• Instructions to follow: Your response should consist of the entries below, written out exactly.

• Task data:
---*---
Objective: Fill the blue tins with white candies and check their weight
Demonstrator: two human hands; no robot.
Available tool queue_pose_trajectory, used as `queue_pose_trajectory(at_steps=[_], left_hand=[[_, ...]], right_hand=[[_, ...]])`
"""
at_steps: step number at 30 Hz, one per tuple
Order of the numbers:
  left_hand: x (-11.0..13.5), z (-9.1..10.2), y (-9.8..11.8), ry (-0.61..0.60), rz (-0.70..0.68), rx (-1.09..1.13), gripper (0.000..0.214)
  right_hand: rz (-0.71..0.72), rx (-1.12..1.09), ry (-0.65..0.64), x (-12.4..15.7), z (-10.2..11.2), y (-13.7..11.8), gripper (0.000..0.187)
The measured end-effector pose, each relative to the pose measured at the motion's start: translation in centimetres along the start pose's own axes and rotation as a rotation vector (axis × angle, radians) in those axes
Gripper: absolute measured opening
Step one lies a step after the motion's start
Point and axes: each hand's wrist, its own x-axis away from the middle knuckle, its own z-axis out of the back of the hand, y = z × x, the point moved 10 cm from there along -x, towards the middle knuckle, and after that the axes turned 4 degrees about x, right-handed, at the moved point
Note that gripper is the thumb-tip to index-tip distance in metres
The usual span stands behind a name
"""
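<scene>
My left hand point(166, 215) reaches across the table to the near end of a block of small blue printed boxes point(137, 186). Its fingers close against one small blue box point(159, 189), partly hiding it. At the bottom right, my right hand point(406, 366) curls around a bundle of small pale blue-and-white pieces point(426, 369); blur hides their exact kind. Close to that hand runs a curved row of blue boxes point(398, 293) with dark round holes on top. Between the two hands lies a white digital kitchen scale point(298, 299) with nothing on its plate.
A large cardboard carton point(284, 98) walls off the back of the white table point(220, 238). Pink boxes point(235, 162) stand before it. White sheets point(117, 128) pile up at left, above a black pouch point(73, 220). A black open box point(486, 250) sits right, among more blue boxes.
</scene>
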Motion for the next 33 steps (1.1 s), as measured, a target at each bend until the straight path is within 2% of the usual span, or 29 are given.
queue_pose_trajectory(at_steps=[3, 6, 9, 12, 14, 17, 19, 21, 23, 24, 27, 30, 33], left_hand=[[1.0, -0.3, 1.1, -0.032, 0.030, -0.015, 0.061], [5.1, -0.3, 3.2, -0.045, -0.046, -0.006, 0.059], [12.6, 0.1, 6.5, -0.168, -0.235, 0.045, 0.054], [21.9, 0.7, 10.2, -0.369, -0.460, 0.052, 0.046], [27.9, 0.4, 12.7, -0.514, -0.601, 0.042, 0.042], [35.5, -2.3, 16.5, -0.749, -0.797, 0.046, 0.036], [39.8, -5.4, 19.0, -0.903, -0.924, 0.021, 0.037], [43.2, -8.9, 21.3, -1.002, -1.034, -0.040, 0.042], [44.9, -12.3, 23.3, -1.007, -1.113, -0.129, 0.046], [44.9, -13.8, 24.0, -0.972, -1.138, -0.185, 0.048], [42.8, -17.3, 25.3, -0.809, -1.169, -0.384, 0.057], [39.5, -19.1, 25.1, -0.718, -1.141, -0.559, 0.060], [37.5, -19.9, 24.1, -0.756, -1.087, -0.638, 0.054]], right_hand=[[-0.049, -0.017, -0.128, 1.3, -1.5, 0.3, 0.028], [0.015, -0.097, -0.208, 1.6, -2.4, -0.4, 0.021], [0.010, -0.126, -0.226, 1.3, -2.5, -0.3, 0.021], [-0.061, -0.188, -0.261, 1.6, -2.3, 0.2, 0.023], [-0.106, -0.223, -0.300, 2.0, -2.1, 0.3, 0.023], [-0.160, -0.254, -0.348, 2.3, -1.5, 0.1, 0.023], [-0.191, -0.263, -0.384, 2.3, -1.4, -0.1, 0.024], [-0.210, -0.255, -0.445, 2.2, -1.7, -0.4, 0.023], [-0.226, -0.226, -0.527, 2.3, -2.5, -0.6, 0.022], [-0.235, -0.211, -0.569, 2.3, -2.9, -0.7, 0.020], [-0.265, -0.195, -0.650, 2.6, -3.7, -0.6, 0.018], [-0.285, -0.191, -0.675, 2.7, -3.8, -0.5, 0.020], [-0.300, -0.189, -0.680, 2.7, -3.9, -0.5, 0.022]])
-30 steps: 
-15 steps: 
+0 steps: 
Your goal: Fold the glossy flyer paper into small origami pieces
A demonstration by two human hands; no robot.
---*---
• Task solution:
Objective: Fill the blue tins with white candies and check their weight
Demonstrator: two human hands; no robot.
Available tool queue_pose_trajectory, used as `queue_pose_trajectory(at_steps=[_], left_hand=[[_, ...]], right_hand=[[_, ...]])`
"""
at_steps: step number at 30 Hz, one per tuple
Order of the numbers:
  left_hand: x (-11.0..13.5), z (-9.1..10.2), y (-9.8..11.8), ry (-0.61..0.60), rz (-0.70..0.68), rx (-1.09..1.13), gripper (0.000..0.214)
  right_hand: rz (-0.71..0.72), rx (-1.12..1.09), ry (-0.65..0.64), x (-12.4..15.7), z (-10.2..11.2), y (-13.7..11.8), gripper (0.000..0.187)
The measured end-effector pose, each relative to the pose measured at the motion's start: translation in centimetres along the start pose's own axes and rotation as a rotation vector (axis × angle, radians) in those axes
Gripper: absolute measured opening
Step one lies a step after the motion's start
Point and axes: each hand's wrist, its own x-axis away from the middle knuckle, its own z-axis out of the back of the hand, y = z × x, the point moved 10 cm from there along -x, towards the middle knuckle, and after that the axes turned 4 degrees about x, right-handed, at the moved point
Note that gripper is the thumb-tip to index-tip distance in metres
The usual span stands behind a name
"""
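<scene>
My left hand point(166, 215) reaches across the table to the near end of a block of small blue printed boxes point(137, 186). Its fingers close against one small blue box point(159, 189), partly hiding it. At the bottom right, my right hand point(406, 366) curls around a bundle of small pale blue-and-white pieces point(426, 369); blur hides their exact kind. Close to that hand runs a curved row of blue boxes point(398, 293) with dark round holes on top. Between the two hands lies a white digital kitchen scale point(298, 299) with nothing on its plate.
A large cardboard carton point(284, 98) walls off the back of the white table point(220, 238). Pink boxes point(235, 162) stand before it. White sheets point(117, 128) pile up at left, above a black pouch point(73, 220). A black open box point(486, 250) sits right, among more blue boxes.
</scene>
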Motion for the next 33 steps (1.1 s), as measured, a target at each bend until the straight path is within 2% of the usual span, or 29 are given.
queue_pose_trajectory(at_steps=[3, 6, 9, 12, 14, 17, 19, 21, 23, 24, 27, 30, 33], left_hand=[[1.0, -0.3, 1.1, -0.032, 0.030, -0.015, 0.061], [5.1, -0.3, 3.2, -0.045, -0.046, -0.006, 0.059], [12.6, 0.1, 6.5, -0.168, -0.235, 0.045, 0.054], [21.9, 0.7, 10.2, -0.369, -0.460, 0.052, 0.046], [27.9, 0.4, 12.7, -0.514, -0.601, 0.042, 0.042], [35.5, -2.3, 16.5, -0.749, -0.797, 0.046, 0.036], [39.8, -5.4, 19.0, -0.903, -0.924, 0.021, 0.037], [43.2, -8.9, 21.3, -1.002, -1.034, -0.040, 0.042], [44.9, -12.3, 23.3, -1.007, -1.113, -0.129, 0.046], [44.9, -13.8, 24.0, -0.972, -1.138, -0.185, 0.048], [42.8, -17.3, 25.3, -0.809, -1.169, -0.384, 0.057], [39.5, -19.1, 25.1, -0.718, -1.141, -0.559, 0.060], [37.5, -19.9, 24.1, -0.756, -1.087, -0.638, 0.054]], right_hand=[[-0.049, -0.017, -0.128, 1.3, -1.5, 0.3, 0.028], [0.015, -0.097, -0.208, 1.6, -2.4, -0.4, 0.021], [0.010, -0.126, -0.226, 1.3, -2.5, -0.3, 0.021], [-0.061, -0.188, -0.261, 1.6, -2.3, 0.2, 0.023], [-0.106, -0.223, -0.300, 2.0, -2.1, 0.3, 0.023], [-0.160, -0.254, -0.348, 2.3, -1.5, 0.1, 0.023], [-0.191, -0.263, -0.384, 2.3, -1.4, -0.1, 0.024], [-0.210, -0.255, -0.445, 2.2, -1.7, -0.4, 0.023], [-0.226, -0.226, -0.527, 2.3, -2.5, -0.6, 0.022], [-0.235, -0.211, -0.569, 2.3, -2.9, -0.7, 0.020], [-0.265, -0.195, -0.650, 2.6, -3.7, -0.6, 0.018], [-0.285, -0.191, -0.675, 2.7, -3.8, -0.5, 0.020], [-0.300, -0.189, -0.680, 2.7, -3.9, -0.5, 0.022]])
-30 steps: 
-15 steps: 
+0 steps: 
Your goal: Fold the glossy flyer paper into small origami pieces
A demonstration by two human hands; no robot.

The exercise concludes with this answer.